On Mon, 2018-11-19 at 08:48 +0800, Qu Wenruo wrote:
> 
> On 2018/11/19 上午3:37, Sébastien Luttringer wrote:
> 
> You haven't post btrfs check --readonly output, thus not helpful.

The oldest `btrfs check --readonly' output I saved is from 29th October with a
vanilla linux 4.19.0 kernel. Filename: btrfs-check-20181029.log

A fresh `btrfs check --readonly' output was captured few minutes ago with a
4.18.18 vanilla kernel. The file is huge (2.7 GB uncompressed, 143MB after xz
-9). Filename: btrfs-check-20181119.log.xz

I saved a file named btrfs-check-20181119-sample.log with the first 1000 lines
for easier reading.

You can find these files here: https://cloud.seblu.net/s/QzLk9ptSYrgofp8

> Please post the original kernel version where you hit the first kernel
> warning.
There is a lot of first time a warning. I dont' know which one may be relevant.
I posted the output of `journalctl -oshort-iso --no-hostname |grep -e "Linux
version" -e "BTRFS"|grep -v sdg' here : 
https://cloud.seblu.net/s/QzLk9ptSYrgofp8/download?path=%2F&files=btrfs_kernever.log.xz

I excluded sdg because there is also a btrfs filesystem on it, but it's only
the system partition and there is no problem.

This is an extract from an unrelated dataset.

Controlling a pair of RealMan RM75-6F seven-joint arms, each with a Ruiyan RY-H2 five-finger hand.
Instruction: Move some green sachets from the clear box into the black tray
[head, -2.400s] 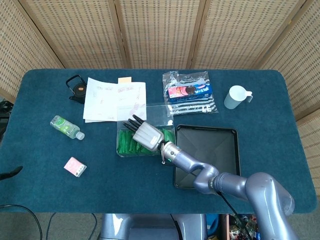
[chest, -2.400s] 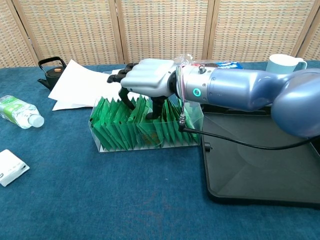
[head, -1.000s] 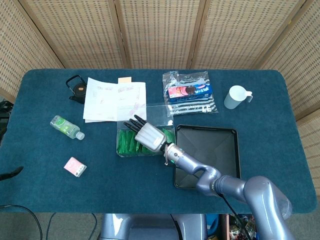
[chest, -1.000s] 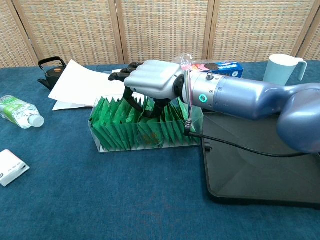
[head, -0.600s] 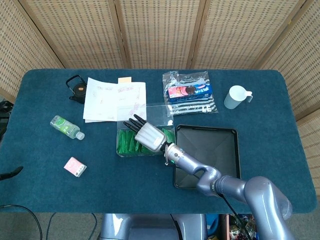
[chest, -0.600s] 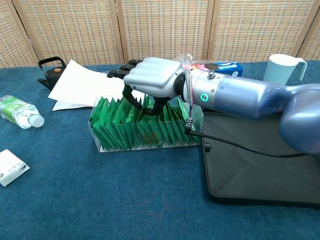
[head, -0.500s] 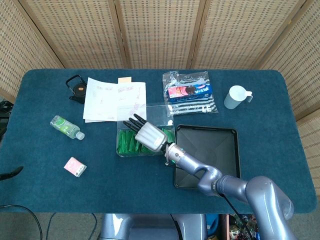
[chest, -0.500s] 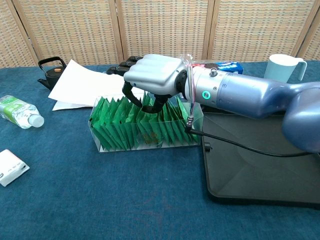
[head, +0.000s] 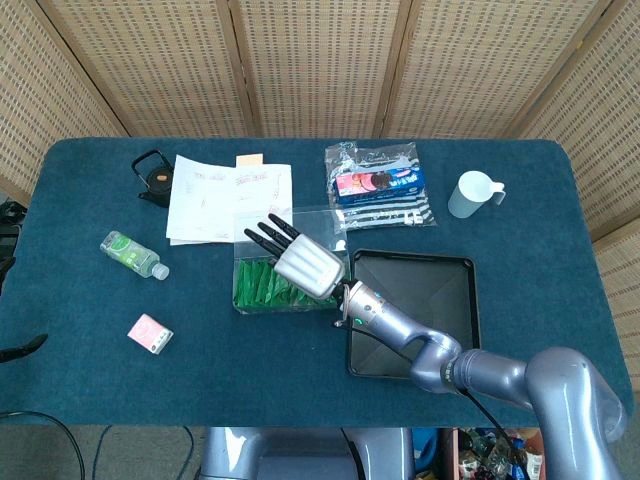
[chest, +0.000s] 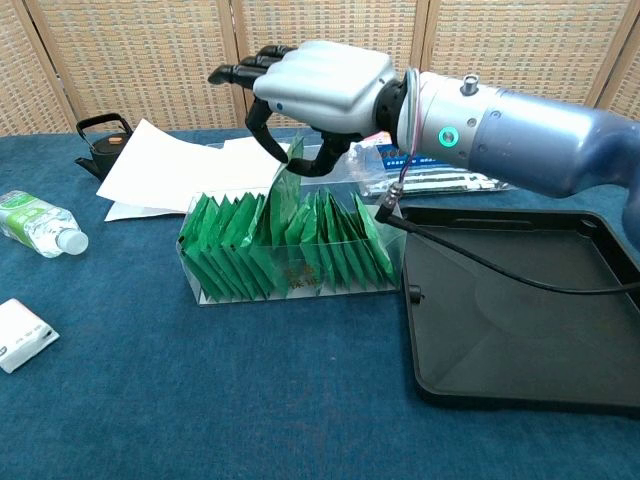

> Without any useful detail, it's hard to say, but your filesystem is
> already corrupted, by the original (maybe very old) kernel.
To give you a overview of what happen:
- The backuppc process crashed randomly during backups.
- I tried scrub
=> no error
- I tried btrfs check --readonly
=> founds errors
- I tried btrfs check --repair
=> segfault.
- I tried btrfs balance start --full-balance
=> ok, but still errors
- I tried btrfs balance start -mconvert=raid10,profile=raid1 
=> ok, but still errors
- I tried btrfs check -p --repair --clear-space-cache /dev/sdd
=> ok, but still errors
- I tried btrfs check -p --repair --clear-space-cache v2 /dev/sdd
=> ok, but still errors
- I tried btrfs check -p --mode lowmem /dev/sdd
=> segfault (after long time)
- btrfs check --init-csum-tree /dev/sdd
=> abort

> Thus newer kernel can't process on the corrupted fs.
Is there tools which can fix these issue?

Looks like I can still access to the data in read-only, despite the wrong size
of filesystem displayed in 'df -h' or 'btrfs fi us /home'.